_Exercise prompt:_
Scan the data for lines with "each" and report the count by itself.

_Dataset content:_
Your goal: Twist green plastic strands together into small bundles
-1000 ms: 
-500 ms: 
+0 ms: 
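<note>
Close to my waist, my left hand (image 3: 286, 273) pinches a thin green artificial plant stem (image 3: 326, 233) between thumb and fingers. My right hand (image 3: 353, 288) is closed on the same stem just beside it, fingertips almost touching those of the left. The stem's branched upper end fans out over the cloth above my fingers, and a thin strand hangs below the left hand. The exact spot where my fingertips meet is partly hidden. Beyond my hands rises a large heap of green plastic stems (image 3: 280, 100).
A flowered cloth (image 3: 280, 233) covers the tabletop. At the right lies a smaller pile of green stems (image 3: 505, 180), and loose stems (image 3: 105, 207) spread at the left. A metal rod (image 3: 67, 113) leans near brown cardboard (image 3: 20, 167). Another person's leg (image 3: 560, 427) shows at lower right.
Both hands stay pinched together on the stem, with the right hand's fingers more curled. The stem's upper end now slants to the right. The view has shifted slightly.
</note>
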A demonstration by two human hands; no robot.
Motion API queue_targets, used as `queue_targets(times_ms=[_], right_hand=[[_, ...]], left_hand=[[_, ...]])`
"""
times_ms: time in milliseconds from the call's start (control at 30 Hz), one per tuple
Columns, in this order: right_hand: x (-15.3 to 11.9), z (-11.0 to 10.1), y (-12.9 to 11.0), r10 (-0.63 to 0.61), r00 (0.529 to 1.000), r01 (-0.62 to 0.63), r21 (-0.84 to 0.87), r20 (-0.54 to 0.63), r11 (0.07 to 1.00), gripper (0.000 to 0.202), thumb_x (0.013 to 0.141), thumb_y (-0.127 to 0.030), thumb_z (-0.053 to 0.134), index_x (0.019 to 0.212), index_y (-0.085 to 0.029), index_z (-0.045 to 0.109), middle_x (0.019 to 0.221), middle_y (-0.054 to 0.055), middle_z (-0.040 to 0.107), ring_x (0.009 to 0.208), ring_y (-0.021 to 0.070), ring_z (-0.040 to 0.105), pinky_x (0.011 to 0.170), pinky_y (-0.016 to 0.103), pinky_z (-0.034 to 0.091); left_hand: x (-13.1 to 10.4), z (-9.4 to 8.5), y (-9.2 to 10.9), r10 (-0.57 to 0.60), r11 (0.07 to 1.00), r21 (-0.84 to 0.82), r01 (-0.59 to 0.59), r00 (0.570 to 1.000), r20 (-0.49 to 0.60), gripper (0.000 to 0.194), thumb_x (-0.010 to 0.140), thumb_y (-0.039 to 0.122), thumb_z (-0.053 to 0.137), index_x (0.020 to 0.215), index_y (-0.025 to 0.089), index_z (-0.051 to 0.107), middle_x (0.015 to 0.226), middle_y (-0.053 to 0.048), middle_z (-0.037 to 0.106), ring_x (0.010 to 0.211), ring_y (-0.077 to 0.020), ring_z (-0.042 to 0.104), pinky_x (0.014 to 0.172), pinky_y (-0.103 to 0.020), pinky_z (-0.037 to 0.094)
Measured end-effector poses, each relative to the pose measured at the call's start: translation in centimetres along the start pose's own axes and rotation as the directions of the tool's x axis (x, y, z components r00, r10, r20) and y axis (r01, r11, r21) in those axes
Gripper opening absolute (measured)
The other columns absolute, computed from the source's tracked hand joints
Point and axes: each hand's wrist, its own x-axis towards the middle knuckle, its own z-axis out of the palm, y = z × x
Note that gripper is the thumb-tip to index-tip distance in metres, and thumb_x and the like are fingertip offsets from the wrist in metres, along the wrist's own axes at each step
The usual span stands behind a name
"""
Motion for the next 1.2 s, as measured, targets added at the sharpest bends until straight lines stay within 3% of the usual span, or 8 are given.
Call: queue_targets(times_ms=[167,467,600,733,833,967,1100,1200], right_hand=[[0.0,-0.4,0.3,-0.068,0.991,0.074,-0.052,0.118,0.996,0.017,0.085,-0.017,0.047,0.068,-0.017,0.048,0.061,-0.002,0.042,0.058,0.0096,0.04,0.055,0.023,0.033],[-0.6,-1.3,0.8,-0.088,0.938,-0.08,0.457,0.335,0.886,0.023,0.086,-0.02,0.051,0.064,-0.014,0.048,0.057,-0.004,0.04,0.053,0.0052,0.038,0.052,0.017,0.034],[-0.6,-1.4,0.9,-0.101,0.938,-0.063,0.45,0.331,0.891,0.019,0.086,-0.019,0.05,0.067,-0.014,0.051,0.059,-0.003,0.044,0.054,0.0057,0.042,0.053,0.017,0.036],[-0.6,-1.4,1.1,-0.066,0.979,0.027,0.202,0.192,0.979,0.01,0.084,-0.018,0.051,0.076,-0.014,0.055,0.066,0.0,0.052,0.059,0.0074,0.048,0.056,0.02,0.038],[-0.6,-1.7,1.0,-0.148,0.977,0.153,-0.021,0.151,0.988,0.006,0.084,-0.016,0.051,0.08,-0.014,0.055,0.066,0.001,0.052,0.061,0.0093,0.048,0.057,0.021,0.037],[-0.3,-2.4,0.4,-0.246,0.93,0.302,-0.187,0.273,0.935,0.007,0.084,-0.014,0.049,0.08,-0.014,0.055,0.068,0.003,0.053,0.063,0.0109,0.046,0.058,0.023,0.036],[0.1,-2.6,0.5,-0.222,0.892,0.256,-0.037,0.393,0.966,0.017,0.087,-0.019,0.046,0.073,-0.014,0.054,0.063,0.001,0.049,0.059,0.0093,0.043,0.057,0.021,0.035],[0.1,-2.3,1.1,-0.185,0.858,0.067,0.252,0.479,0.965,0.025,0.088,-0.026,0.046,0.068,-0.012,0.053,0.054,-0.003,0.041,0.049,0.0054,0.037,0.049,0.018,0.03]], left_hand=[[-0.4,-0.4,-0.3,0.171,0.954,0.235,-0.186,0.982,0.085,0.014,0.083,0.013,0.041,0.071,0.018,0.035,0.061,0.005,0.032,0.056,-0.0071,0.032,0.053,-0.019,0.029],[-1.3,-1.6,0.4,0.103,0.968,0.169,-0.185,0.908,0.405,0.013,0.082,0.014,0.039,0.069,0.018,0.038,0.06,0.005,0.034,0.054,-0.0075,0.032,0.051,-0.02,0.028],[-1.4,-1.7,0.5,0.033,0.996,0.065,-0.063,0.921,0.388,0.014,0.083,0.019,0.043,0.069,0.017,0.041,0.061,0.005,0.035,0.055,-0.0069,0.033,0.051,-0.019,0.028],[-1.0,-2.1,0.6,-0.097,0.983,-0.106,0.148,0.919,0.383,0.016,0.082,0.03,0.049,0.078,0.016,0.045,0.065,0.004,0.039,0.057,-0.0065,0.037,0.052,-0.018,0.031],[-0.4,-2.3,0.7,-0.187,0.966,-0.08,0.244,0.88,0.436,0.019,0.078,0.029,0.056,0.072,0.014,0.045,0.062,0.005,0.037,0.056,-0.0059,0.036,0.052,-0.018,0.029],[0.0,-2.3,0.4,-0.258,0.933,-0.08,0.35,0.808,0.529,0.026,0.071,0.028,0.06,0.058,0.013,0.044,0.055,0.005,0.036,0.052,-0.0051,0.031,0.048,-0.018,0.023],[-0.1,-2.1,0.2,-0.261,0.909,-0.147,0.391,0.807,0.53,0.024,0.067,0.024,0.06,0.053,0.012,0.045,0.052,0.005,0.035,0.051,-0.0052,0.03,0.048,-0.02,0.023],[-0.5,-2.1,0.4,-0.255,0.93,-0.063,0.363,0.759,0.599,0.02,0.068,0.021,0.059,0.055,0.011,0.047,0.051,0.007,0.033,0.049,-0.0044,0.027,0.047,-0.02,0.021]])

_Reply to the exercise:_
3